↓
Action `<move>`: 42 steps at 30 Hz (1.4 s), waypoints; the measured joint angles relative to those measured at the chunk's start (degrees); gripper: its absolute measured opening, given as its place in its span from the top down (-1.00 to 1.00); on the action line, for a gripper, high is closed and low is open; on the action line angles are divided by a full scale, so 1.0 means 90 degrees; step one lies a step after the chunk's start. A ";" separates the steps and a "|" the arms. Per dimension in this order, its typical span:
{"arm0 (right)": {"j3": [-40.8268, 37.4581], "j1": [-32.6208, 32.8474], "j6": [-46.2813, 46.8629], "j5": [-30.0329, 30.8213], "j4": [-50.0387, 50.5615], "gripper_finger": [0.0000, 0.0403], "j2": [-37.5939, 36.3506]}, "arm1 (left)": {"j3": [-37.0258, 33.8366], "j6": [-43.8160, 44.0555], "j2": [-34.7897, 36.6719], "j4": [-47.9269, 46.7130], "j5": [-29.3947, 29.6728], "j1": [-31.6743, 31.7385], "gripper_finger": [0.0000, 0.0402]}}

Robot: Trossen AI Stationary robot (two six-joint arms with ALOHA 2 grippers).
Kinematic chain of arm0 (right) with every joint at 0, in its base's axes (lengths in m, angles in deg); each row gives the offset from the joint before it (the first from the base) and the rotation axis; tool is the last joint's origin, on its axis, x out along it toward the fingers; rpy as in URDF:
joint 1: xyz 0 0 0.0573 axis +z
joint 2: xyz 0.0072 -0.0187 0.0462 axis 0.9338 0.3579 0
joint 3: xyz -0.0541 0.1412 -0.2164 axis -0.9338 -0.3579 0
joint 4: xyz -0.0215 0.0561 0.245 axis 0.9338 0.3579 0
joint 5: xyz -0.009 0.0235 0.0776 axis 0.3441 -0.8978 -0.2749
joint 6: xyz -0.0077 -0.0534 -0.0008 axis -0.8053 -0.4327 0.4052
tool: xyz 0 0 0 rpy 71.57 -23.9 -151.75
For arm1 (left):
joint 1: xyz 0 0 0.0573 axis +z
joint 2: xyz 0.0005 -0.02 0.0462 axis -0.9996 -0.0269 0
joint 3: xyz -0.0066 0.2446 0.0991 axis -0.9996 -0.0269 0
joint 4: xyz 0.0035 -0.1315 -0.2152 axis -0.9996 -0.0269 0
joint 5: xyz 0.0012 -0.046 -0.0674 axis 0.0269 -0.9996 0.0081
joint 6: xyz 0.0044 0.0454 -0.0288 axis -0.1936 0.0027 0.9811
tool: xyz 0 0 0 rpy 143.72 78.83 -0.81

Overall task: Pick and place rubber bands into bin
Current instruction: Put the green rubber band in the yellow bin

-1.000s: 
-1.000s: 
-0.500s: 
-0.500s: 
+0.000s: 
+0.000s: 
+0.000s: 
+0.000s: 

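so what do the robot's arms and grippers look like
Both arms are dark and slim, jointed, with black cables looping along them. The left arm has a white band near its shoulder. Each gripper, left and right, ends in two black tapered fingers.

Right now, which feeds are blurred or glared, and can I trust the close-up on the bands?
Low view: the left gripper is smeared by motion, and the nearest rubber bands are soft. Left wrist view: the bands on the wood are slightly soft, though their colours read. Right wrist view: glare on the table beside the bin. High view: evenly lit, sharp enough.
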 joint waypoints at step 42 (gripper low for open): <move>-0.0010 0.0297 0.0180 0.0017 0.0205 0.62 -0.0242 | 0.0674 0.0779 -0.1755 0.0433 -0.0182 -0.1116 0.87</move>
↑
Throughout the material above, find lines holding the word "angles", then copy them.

◆ **Response to the task**
Action `<move>`: 42 steps at 30 Hz (1.4 s), waypoints; the measured joint angles relative to those measured at the chunk's start (degrees); gripper: its absolute measured opening, given as its place in its span from the top down (-1.00 to 1.00); on the action line, for a gripper, high is closed and low is open; on the action line angles are divided by a full scale, so 1.0 means 90 degrees; step one lies a step after the chunk's start. A ";" separates the steps and a "|" the arms. Per dimension in this order, its typical span:
Kinematic chain of arm0 (right) with every joint at 0, in its base's axes (lengths in m, angles in deg); each row gives the offset from the joint before it (the first from the base) and the rotation axis; tool is the last joint's origin, on its axis, x out along it toward the fingers; rpy as in URDF:

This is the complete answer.